В этой комнате не было ничего сентиментального. Ни книг, ни фотографий. Только радио и бутылка джина. Он снимал ее со знакомым с флота, которого подолгу не бывало дома. Они разделили комнату, свесив с потолка простыню. Это было пустое, временное пространство, созданное для того, чтобы легко его оставить. Закулисное пространство, ночной лагерь. Она понимала его.
Она думала, как, без инструкций, которым можно следовать, без примера, по которому жить, Леон растил себя сам, и растил так, как мог смышленый ребенок, используя подручные предметы, – и как делала то же она, сделала из себя модель и отправила в мир.
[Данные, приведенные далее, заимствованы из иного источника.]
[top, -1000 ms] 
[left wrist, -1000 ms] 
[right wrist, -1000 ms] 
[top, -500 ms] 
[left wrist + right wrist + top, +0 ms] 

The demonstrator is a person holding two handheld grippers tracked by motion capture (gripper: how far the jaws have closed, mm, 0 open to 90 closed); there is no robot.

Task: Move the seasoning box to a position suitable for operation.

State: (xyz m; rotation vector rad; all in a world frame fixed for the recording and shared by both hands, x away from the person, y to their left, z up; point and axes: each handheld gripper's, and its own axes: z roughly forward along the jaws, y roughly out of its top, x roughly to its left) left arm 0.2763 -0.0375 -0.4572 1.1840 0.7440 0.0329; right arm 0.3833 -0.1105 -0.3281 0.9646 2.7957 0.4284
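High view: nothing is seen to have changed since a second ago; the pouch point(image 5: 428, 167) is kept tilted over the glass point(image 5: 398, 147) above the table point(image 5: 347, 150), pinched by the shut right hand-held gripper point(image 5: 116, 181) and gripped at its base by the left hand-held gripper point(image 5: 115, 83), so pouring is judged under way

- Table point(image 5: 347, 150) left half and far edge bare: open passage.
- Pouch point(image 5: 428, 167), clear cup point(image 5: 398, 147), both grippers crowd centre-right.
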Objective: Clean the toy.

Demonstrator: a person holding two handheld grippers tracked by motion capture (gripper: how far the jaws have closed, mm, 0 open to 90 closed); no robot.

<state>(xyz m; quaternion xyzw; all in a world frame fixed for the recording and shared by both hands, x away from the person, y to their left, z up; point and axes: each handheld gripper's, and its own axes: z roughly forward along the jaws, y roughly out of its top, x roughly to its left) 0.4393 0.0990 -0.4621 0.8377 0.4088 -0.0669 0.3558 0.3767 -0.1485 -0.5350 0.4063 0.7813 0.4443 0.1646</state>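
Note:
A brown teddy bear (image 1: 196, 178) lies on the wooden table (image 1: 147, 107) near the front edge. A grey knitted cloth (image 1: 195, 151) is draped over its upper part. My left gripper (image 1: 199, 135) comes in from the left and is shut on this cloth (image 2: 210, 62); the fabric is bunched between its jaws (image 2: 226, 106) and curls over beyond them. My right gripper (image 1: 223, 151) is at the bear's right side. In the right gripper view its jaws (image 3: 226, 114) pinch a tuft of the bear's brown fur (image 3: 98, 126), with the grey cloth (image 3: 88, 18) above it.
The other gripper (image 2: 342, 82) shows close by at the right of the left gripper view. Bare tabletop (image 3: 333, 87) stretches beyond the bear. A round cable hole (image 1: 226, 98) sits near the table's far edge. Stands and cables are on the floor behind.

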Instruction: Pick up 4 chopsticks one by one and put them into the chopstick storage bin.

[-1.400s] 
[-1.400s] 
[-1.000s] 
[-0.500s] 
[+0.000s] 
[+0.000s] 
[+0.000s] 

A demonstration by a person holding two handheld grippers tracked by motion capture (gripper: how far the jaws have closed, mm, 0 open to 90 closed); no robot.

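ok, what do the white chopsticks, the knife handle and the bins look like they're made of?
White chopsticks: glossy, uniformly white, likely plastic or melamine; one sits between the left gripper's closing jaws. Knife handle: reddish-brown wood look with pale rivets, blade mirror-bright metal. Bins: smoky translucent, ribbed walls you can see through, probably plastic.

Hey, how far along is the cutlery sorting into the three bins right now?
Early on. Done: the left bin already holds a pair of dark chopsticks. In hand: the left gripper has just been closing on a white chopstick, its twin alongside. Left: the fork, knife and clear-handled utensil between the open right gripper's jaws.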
Они были грубыми копиями, детскими рисунками, Маугли, которые сами себя выучили ходить прямо и надевать одежду.
Темные глаза Леона, следящие в зеркале, как он приобретает приличный вид, как привычно пробегает по коже нож, как он грубо удаляет волосы. В изножье односпальной кровати ждет их военная форма.
– Я не считаю, что родители всегда необходимы, – говорит она.
– Тогда вы скажете, что сиротство вырастило в вас дух уверенности в себе?